Spread of diabetes a ‘smouldering fire’
The 71-year-old Christchurch retiree has lived with type two diabetes for almost 30 years.
“I wasn’t overweight by much and I ate a normal diet, only getting takeaways about once a year,” he said.
“Too many people have said it’s only fat people who get this, but it’s not that at all.”
Read the three Stuff.co.nz articles I have linked in this post and tell me again I was being harsh by calling out a dietitian for using her ‘authority’ to peddle junk food to the nation.
I wonder if changes in demographics, particularly immigration from Asia and emigration to Australia, play any part in the change in life expectancy?
Also, look at this; Maori are living longer much faster than the maori population is growing. http://www.stats.govt.nz/browse_for_stats/population/estimates_and_projections/maori-population-estimates.aspx
compare newborns in table 1 between 1991 (14,000) and 2011 (18,000) with the increase in numbers of those 90+ (160 vs 480)
Congrats on AHS 2013 Jamie. Esteemed company indeed. Might need to practice a little red wine drinking!
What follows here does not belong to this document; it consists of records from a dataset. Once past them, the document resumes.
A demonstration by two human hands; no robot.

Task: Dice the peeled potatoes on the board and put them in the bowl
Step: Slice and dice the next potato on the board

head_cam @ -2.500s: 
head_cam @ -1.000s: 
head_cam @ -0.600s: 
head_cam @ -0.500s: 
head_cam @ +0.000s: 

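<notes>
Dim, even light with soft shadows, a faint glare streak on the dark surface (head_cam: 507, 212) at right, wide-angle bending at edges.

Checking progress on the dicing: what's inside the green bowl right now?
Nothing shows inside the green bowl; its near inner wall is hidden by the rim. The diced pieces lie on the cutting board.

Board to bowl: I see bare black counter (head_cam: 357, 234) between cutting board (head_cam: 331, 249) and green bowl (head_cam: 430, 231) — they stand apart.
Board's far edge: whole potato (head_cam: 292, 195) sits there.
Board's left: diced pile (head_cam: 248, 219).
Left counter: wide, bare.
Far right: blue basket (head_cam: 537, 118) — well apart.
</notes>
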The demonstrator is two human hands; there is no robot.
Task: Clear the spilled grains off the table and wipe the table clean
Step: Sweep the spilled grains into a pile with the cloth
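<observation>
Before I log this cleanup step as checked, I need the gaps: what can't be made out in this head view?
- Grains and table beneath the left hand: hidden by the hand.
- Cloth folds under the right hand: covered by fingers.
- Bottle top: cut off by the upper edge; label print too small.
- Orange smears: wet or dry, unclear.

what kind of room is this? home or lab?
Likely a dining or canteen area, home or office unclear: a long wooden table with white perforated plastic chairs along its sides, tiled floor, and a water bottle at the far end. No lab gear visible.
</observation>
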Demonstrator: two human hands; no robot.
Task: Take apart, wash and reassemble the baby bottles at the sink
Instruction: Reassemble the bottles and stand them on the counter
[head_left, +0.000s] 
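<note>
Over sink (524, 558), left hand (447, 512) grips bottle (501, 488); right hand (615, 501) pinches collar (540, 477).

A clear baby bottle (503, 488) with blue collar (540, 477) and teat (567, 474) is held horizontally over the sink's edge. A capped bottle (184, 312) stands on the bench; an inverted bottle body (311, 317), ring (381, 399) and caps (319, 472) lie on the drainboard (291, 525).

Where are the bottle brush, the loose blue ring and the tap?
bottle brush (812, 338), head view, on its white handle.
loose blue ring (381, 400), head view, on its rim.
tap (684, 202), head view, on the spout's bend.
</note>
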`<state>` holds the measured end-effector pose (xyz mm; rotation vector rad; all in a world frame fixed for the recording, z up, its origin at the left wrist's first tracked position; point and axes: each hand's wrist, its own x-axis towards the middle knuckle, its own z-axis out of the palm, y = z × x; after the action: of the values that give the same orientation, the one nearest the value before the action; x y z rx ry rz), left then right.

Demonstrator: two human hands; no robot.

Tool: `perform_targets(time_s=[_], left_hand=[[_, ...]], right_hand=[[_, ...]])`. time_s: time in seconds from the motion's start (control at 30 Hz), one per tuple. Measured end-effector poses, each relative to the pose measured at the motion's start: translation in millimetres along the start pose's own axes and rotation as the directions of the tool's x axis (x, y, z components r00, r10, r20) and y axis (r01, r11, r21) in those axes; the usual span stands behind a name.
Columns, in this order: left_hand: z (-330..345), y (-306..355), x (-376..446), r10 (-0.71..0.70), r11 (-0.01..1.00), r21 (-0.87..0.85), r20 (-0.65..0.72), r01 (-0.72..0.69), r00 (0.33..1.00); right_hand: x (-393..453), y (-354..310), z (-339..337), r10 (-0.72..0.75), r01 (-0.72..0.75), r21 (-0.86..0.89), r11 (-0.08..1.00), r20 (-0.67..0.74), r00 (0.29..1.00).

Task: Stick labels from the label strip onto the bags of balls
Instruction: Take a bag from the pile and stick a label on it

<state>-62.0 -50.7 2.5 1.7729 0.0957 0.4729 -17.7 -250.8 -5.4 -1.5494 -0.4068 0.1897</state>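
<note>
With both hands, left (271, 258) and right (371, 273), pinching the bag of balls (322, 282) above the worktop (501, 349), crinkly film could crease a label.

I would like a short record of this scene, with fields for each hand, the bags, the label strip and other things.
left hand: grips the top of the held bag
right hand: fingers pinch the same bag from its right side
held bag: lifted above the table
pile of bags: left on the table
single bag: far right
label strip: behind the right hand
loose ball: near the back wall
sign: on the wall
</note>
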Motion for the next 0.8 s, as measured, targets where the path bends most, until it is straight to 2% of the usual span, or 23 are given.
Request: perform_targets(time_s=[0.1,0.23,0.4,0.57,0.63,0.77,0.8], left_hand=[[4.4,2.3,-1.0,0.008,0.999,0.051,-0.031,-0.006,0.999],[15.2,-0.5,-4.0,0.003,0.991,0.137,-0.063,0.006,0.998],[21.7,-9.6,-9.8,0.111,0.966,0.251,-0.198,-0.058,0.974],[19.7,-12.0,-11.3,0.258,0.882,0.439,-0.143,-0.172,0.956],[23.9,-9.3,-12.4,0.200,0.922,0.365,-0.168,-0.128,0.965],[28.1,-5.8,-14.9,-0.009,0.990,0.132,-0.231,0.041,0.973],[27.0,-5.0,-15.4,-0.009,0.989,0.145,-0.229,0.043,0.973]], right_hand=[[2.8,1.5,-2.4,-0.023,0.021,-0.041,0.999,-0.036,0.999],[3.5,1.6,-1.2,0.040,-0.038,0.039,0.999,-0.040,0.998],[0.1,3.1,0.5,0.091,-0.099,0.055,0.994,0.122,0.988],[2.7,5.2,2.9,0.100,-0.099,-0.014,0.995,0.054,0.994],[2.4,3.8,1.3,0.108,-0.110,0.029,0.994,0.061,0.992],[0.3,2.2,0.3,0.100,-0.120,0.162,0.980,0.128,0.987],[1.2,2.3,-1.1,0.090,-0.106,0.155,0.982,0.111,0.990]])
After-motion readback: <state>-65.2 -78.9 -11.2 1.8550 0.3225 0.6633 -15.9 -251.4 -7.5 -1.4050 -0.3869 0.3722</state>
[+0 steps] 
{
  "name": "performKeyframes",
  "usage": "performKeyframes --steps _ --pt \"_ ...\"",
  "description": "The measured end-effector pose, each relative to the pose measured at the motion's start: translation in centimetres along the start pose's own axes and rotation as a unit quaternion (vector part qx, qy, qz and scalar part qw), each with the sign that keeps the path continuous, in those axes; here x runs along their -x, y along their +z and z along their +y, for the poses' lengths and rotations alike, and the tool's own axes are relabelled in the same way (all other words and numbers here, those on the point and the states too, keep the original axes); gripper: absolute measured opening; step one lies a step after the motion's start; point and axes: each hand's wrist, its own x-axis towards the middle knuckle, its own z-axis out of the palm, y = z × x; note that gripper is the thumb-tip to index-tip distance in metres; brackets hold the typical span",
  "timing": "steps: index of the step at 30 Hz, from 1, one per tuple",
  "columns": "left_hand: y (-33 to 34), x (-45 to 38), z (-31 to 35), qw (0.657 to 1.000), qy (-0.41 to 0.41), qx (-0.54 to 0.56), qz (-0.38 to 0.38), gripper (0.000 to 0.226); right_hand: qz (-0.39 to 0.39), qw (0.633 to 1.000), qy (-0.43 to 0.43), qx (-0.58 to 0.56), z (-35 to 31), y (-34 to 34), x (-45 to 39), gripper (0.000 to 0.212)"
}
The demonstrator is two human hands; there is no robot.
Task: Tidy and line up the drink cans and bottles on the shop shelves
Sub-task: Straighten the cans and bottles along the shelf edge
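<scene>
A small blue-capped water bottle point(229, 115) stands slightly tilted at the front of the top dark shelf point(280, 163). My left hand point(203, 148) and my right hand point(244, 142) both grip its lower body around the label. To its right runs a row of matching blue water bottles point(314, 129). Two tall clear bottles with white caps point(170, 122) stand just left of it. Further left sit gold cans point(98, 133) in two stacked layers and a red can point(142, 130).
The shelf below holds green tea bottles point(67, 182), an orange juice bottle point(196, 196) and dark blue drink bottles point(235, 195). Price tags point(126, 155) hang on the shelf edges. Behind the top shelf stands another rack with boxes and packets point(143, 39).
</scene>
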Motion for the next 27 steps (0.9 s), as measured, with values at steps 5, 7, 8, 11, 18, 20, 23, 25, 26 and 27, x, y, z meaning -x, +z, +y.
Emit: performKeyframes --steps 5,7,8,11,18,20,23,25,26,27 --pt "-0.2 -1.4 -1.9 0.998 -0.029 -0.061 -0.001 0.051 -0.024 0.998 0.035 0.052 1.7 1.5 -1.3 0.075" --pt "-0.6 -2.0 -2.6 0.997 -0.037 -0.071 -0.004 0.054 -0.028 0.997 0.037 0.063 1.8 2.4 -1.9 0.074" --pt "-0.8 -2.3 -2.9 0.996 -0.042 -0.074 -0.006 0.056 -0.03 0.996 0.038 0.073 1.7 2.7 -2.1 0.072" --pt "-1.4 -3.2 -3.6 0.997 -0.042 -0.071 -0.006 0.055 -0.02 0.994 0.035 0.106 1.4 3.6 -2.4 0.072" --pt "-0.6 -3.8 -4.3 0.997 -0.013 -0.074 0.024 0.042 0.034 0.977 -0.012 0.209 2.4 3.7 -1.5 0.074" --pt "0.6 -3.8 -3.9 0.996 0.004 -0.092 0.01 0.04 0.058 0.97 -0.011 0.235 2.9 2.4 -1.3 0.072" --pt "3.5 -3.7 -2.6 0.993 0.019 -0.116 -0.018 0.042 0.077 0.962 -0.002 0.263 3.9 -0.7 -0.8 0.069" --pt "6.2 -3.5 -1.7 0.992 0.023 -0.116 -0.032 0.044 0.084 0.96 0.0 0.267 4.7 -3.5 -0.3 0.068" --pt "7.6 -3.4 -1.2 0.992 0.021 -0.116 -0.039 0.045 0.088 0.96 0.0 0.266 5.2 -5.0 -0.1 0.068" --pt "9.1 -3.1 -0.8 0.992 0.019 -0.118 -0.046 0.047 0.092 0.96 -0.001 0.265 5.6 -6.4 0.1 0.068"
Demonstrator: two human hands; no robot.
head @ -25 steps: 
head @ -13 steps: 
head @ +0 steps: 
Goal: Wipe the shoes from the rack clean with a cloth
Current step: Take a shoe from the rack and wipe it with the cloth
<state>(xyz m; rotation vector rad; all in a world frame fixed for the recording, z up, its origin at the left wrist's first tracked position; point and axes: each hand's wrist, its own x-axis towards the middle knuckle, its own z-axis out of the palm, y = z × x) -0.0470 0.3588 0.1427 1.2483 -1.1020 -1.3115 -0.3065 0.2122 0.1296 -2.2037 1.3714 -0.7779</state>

Have been following the diabetes ‘news’ with interest. What is it they don’t get?
I well recall as a pretty junior dialysis clinician back in the early 1970s being accused of scaremongering when predicting that diabetes would produce a diabetic epidemic.
Then went on to co-author a paper more recently in the NZMJ with a couple of eminent profs on the projected cost to NZ if nothing changed. What’s changed? Nothing.
OOPS! Should have said a dialysis epidemic
Yes i’m from New Zealand and know a few people with diabetes. NZ is an interesting case study too since we eating grass fed beef, but we also love our carbs. Living in Canada right now I remember how there was a carb laden bakery on every street in NZ
Are the people with diabetes the same ones eating the grass-fed beef?
n=1 observational study says that they are eating chips and soda, bread, biscuits and chicken mostly.
And yes the bakeries – pies, rolls, sandwiches, deep fried batters, pizzas, custard squares, cakes and slices. Is that not a global phenomenon then?